_Instructions for the task_
Nothing but a full, exact copy of the data is needed.
(Beginning of Records for this task)
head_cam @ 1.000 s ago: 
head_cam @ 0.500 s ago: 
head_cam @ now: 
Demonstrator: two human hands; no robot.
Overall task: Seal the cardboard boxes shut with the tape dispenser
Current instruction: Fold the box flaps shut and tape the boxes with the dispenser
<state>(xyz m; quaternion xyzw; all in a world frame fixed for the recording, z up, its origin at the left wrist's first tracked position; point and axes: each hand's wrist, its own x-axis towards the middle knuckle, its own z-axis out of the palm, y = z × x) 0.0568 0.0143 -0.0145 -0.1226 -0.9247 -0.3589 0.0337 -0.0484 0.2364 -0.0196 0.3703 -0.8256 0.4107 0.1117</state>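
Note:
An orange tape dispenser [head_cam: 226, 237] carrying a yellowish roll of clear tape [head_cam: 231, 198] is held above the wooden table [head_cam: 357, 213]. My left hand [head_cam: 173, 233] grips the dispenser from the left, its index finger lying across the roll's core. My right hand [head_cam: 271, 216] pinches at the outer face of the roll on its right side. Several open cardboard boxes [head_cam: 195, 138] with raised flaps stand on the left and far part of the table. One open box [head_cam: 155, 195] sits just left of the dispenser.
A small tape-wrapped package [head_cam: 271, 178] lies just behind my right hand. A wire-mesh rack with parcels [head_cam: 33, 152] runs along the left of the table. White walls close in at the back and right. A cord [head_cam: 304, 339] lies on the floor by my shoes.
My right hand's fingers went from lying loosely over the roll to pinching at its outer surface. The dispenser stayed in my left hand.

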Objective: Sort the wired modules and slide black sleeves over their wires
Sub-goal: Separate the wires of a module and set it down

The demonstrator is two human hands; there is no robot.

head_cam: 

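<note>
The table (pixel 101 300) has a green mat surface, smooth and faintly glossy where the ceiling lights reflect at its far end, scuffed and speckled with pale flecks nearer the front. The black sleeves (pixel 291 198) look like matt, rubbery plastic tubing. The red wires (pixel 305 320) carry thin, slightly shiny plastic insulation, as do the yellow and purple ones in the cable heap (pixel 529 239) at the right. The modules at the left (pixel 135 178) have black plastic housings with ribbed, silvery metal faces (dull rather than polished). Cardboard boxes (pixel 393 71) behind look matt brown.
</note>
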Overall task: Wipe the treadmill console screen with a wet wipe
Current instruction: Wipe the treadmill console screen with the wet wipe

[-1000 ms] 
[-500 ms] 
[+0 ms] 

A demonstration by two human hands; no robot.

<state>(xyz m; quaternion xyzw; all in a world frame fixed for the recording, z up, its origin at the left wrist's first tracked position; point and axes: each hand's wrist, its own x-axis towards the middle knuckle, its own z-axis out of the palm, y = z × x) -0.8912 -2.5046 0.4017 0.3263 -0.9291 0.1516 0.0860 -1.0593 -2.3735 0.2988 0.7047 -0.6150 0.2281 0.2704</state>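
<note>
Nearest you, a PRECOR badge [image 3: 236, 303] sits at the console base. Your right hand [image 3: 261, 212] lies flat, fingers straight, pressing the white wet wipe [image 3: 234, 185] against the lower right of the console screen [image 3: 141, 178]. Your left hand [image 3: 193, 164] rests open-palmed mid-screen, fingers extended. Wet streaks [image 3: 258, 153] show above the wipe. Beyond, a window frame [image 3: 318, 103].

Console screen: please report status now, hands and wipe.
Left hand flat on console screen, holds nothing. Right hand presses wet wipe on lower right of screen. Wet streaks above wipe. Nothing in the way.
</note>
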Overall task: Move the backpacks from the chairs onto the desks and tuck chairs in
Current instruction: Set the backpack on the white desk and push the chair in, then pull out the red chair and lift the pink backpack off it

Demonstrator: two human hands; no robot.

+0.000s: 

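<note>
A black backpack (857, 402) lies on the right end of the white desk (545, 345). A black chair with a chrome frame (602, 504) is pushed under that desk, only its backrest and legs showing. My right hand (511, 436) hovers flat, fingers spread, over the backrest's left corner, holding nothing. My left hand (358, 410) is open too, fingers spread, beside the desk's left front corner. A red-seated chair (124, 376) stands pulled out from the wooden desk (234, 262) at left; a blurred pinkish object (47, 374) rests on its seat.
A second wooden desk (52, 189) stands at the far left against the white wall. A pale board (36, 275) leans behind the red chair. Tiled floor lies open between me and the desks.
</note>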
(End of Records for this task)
_Exercise answer_
head_cam @ 1.000 s ago: 
head_cam @ 0.500 s ago: 
head_cam @ now: 
Demonstrator: two human hands; no robot.
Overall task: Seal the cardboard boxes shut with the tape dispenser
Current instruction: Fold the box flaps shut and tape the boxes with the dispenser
<state>(xyz m; quaternion xyzw; all in a world frame fixed for the recording, z up, its origin at the left wrist's first tracked position; point and axes: each hand's wrist, its own x-axis towards the middle knuckle, its own z-axis out of the palm, y = z × x) 0.0568 0.0143 -0.0145 -0.1226 -0.9247 -0.3589 0.0337 -0.0484 0.2364 -0.0196 0.3703 -0.8256 0.4107 0.1117</state>
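Note:
An orange tape dispenser [head_cam: 226, 237] carrying a yellowish roll of clear tape [head_cam: 231, 198] is held above the wooden table [head_cam: 357, 213]. My left hand [head_cam: 173, 233] grips the dispenser from the left, its index finger lying across the roll's core. My right hand [head_cam: 271, 216] pinches at the outer face of the roll on its right side. Several open cardboard boxes [head_cam: 195, 138] with raised flaps stand on the left and far part of the table. One open box [head_cam: 155, 195] sits just left of the dispenser.
A small tape-wrapped package [head_cam: 271, 178] lies just behind my right hand. A wire-mesh rack with parcels [head_cam: 33, 152] runs along the left of the table. White walls close in at the back and right. A cord [head_cam: 304, 339] lies on the floor by my shoes.
My right hand's fingers went from lying loosely over the roll to pinching at its outer surface. The dispenser stayed in my left hand.
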
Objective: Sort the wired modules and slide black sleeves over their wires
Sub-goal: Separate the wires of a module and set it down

The demonstrator is two human hands; there is no robot.

head_cam: 

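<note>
The table (pixel 101 300) has a green mat surface, smooth and faintly glossy where the ceiling lights reflect at its far end, scuffed and speckled with pale flecks nearer the front. The black sleeves (pixel 291 198) look like matt, rubbery plastic tubing. The red wires (pixel 305 320) carry thin, slightly shiny plastic insulation, as do the yellow and purple ones in the cable heap (pixel 529 239) at the right. The modules at the left (pixel 135 178) have black plastic housings with ribbed, silvery metal faces (dull rather than polished). Cardboard boxes (pixel 393 71) behind look matt brown.
</note>
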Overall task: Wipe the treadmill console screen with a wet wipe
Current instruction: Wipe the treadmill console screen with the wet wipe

[-1000 ms] 
[-500 ms] 
[+0 ms] 

A demonstration by two human hands; no robot.

<state>(xyz m; quaternion xyzw; all in a world frame fixed for the recording, z up, its origin at the left wrist's first tracked position; point and axes: each hand's wrist, its own x-axis towards the middle knuckle, its own z-axis out of the palm, y = z × x) -0.8912 -2.5046 0.4017 0.3263 -0.9291 0.1516 0.0860 -1.0593 -2.3735 0.2988 0.7047 -0.6150 0.2281 0.2704</state>
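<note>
Nearest you, a PRECOR badge [image 3: 236, 303] sits at the console base. Your right hand [image 3: 261, 212] lies flat, fingers straight, pressing the white wet wipe [image 3: 234, 185] against the lower right of the console screen [image 3: 141, 178]. Your left hand [image 3: 193, 164] rests open-palmed mid-screen, fingers extended. Wet streaks [image 3: 258, 153] show above the wipe. Beyond, a window frame [image 3: 318, 103].

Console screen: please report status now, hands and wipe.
Left hand flat on console screen, holds nothing. Right hand presses wet wipe on lower right of screen. Wet streaks above wipe. Nothing in the way.
</note>
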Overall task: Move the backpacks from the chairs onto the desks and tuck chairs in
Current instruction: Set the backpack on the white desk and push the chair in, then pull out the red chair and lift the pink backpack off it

Demonstrator: two human hands; no robot.

+0.000s: 

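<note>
A black backpack (857, 402) lies on the right end of the white desk (545, 345). A black chair with a chrome frame (602, 504) is pushed under that desk, only its backrest and legs showing. My right hand (511, 436) hovers flat, fingers spread, over the backrest's left corner, holding nothing. My left hand (358, 410) is open too, fingers spread, beside the desk's left front corner. A red-seated chair (124, 376) stands pulled out from the wooden desk (234, 262) at left; a blurred pinkish object (47, 374) rests on its seat.
A second wooden desk (52, 189) stands at the far left against the white wall. A pale board (36, 275) leans behind the red chair. Tiled floor lies open between me and the desks.
</note>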

Nothing else is needed to complete the answer.